Following Delhi Sultanate's reign, the Bengal Sultanate, a major trading nation in the world, was founded by Shamsuddin Ilyas Shah, and ruled by the Ilyas Shahi dynasty, succeeded by the Hussain Shahi dynasty founded by Alauddin Husain Shah, which saw the extension of the sultanate to the port of Chittagong, witnessing the arrival of the earliest Portuguese merchants.

After being absorbed to the Bengal Subah by Babur in the 16th century during the defeat of Sultan Nasiruddin Nasrat Shah in the Battle of Ghaghra, Bengal started to be ruled by the Subahdars of the Mughal Empire. Emperor Akbar began to preach the newly invented religion of Din-i Ilahi, which was declared by the Qadi of Bengal to be a blasphemy. Islam Khan I declared Dhaka as the capital of Bengal, which was then known as Jahangir Nagar, renamed after emperor Jahangir.
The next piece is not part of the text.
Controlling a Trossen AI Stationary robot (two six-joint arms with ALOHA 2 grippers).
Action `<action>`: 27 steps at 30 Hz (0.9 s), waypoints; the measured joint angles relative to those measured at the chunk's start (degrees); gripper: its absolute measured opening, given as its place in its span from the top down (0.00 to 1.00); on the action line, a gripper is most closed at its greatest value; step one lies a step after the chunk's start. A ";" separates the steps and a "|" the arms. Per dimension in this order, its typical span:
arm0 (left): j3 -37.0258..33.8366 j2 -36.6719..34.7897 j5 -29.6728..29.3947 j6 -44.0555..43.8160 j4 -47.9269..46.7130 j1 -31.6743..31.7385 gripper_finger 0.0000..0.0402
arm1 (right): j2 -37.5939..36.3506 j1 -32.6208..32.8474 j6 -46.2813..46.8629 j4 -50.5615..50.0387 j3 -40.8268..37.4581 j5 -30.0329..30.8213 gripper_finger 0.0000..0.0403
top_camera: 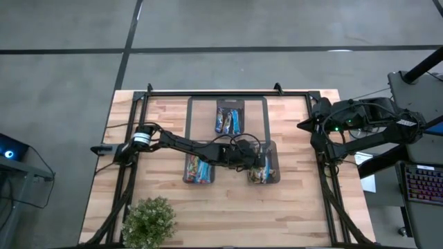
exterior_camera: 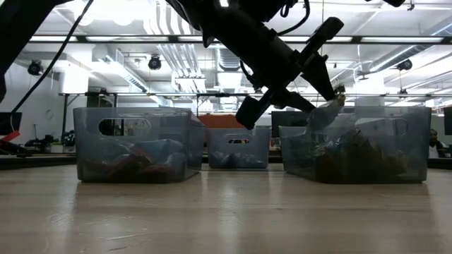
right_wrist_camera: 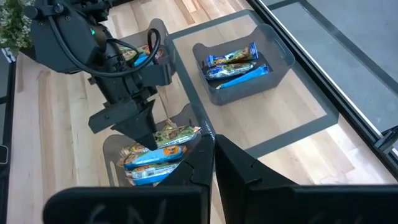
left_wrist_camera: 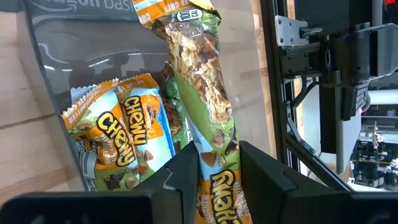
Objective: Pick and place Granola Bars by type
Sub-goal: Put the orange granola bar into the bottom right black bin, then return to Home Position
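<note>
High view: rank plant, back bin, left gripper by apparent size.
1. Plant: largest.
2. Back bin: a bit smaller than the plant.
3. Left gripper: smallest, over the right bin, holding a bar.

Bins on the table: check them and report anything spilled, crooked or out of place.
Nothing stands out. All three bins sit upright with their bars inside, none loose on the table. The left gripper holds one green-wrapped bar over the right-hand bin; the right gripper waits shut at the table's right edge.

Bright ceiling lights (exterior_camera: 162, 25) backlight the low view; arms silhouetted.
</note>
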 joint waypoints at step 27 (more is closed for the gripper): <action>0.00 0.09 3.18 0.23 0.10 0.24 0.51 | 0.00 0.02 -0.02 0.02 0.00 -0.11 0.98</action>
The reign of prince Shah Shuja under emperor Shah Jahan's orders represented the height of Mughal architecture.

After the decline of the Mughal Empire, the Nawabs of Bengal and Murshidabad ruled over Bengal and Odisha. Nawab Alivardi Khan came victorious against the Maratha Empire in the  Battle of Burdwan. Following the Battle of Plassey and the execution of Siraj ud-Daulah, the East India Company formally established control over Bengal, and the Bengal Presidency was established by Robert Clive, with the subdivision remaining the economic, cultural and educational hub of the Company and the Raj.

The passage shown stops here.